MELALUI pesan pendek, seorang teman memberi kabar: “Doakan untuk istiqomah, saya sekarang sudah hijrah.” Saat menerima pesan itu, tentu saja, saya tidak berpikir bahwa teman saya sedang bermigrasi.

23 Mei 2019 | 00.00 WIB

Image of Tempo
Perbesar
Hijrah/Tempo

Baca berita dengan sedikit iklan, klik di sini

Hijrah, dalam bahasa Arab, memang berarti perpindahan fisik dari satu kawasan ke kawasan lain. Kata ini menjadi populer dalam khazanah Islam karena Nabi Muhammad berpindah dari kota kelahirannya, Mekah, ke Yatsrib, yang kemudian dikenal sebagai Madinah.

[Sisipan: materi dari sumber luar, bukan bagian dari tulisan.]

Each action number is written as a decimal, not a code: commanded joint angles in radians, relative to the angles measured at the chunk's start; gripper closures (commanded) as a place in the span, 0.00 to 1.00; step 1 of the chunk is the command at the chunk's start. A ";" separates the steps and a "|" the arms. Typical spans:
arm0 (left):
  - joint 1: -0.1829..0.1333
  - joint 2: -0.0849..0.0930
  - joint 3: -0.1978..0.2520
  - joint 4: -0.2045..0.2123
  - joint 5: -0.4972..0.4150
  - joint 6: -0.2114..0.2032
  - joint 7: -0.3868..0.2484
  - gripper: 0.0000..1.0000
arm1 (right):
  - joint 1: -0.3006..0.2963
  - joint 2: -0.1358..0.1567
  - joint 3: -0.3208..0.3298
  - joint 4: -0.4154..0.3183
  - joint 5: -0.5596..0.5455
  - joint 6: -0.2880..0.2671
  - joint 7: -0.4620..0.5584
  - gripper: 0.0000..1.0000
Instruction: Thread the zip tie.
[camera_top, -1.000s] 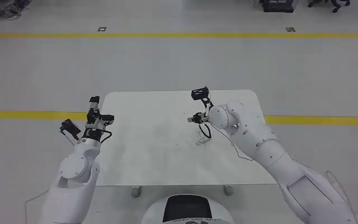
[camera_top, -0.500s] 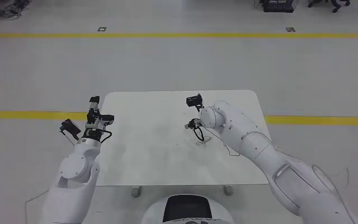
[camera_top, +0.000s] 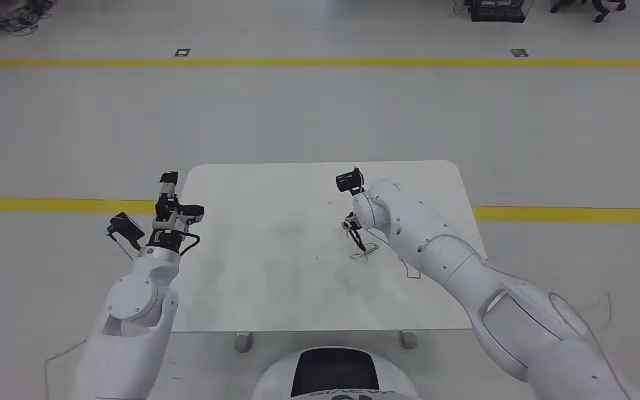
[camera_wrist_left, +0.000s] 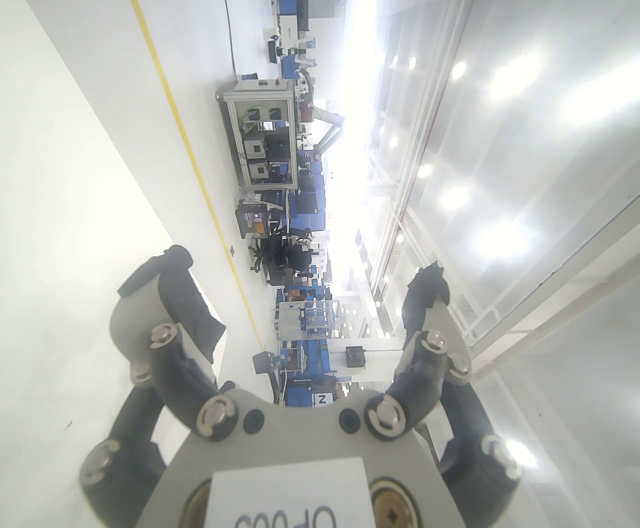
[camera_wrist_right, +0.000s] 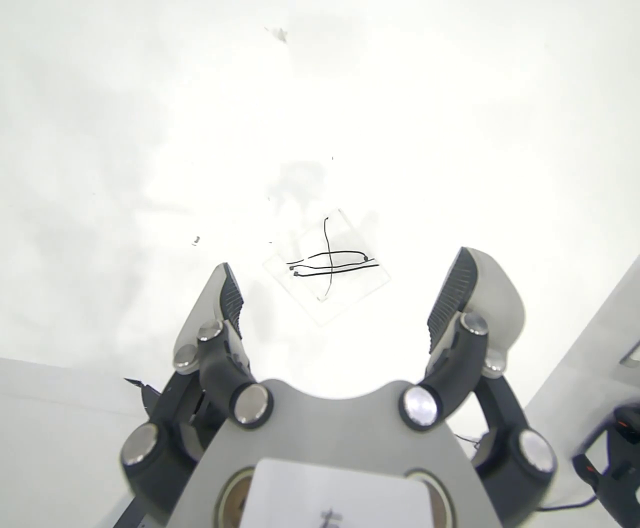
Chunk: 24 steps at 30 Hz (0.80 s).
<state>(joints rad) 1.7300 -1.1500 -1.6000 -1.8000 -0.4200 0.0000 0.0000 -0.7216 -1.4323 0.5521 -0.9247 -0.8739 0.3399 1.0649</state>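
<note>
R hand (camera_wrist_right: 345, 280) spread wide above zip ties (camera_wrist_right: 330, 262); L hand (camera_wrist_left: 300, 267) spread wide too.

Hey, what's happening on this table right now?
The robot has not yet begun threading a zip tie. Its right gripper hovers open above a few thin black zip ties that lie crossed on a clear square sheet on the white table; none is held yet. The left gripper is open too, by the table's left edge, holding nothing.

Glossy white arms (camera_top: 135, 300) end in grey, black-linked, silver-screwed end effectors (camera_wrist_right: 346, 265).
</note>
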 joint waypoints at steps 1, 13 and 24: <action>0.000 0.000 0.000 0.000 0.000 0.000 0.000 0.00 | -0.003 -0.017 0.007 0.030 0.000 0.000 0.005 0.00; 0.000 0.000 0.000 0.000 0.000 0.000 0.000 0.00 | -0.010 -0.034 0.014 0.053 -0.006 -0.004 -0.010 0.00; 0.000 0.000 0.000 0.000 0.000 0.000 0.000 0.00 | -0.055 0.013 0.089 -0.100 -0.057 -0.085 0.137 0.00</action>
<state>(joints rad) 1.7300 -1.1500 -1.6000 -1.8000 -0.4200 0.0000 0.0000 -0.7724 -1.4241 0.6341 -1.0112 -0.9237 0.2634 1.1766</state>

Sampai saat ini, di dunia Arab, hijrah tetap memiliki pengertian seperti itu. Hanya, di Indonesia, makna “hijrah” berkembang. Hijrah kini (setidaknya dalam satu dekade terakhir) lebih dimaknai sebagai perpindahan sikap keagamaan. Berpindah dari sikap beragama yang kasual menjadi lebih ketat dalam mengamalkan hukum-hukum Islam. Hal itulah yang pasti dimaksud oleh teman saya yang mengirim pesan. Perpindahan ini, biasanya, diikuti oleh perubahan penampilan, seperti berjenggot dan bercelana di atas lutut (untuk pria) dan berjilbab lebar (untuk perempuan).

Mereka yang tertarik untuk “hijrah” bukan hanya yang berlatar belakang santri, tapi juga yang selama ini tidak akrab dengan praktik keislaman yang ketat. Bahkan, belakangan, banyak selebritas dari dunia hiburan (aktor, musikus, dan lainnya) yang juga “berhijrah”.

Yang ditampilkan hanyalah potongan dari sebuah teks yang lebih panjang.